** Task objective **
What should come back is the data below, word for word, minus any picture.

START Dataset excerpt

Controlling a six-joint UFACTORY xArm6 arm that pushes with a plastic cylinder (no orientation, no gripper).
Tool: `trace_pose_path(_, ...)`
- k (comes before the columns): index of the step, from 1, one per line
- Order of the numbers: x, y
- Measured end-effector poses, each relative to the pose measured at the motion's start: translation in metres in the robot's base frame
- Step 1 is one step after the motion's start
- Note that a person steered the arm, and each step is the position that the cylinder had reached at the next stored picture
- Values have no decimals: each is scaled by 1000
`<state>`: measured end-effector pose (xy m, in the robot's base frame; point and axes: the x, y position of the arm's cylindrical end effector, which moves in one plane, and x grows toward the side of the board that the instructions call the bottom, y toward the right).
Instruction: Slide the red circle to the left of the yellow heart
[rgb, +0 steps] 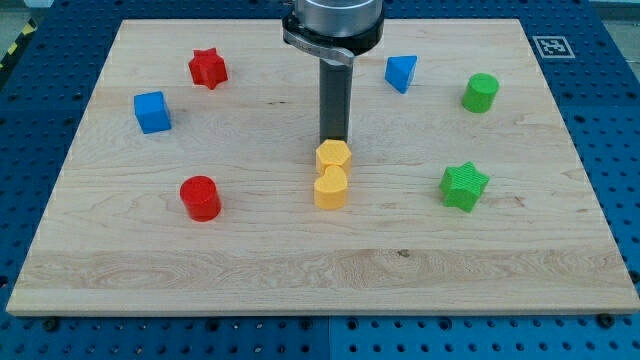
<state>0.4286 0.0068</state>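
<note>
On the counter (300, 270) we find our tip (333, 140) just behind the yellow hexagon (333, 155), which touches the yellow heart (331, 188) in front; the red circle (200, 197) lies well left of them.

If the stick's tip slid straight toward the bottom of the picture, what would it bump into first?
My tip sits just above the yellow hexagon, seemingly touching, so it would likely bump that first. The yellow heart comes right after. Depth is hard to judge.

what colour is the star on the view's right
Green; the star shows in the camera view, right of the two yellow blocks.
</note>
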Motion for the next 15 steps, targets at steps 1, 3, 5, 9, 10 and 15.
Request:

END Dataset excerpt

** Solution for this task **
Controlling a six-joint UFACTORY xArm6 arm that pushes with a plastic cylinder (no orientation, no gripper).
Tool: `trace_pose_path(_, ...)`
- k (comes before the columns): index of the step, from 1, one per line
- Order of the numbers: x, y
- Measured end-effector poses, each relative to the pose measured at the motion's start: translation in metres in the robot's base frame
- Step 1 is one step after the motion's start
- Note that a person steered the arm, and each step is the position that the cylinder had reached at the next stored picture
- Values have no decimals: each is scaled by 1000
`<state>`: measured end-effector pose (xy m, in the robot's base frame; point and axes: the x, y position of the arm's cylindrical end effector, which moves in one plane, and x grows toward the side of the board that the instructions call the bottom, y toward the right).
Instruction: Slide the red circle to the left of the yellow heart
[rgb, +0 steps] 
<state>0.4286 0.0068</state>
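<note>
On the counter (300, 270) we find our tip (333, 140) just behind the yellow hexagon (333, 155), which touches the yellow heart (331, 188) in front; the red circle (200, 197) lies well left of them.

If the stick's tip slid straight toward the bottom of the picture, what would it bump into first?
My tip sits just above the yellow hexagon, seemingly touching, so it would likely bump that first. The yellow heart comes right after. Depth is hard to judge.

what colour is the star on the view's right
Green; the star shows in the camera view, right of the two yellow blocks.
</note>
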Motion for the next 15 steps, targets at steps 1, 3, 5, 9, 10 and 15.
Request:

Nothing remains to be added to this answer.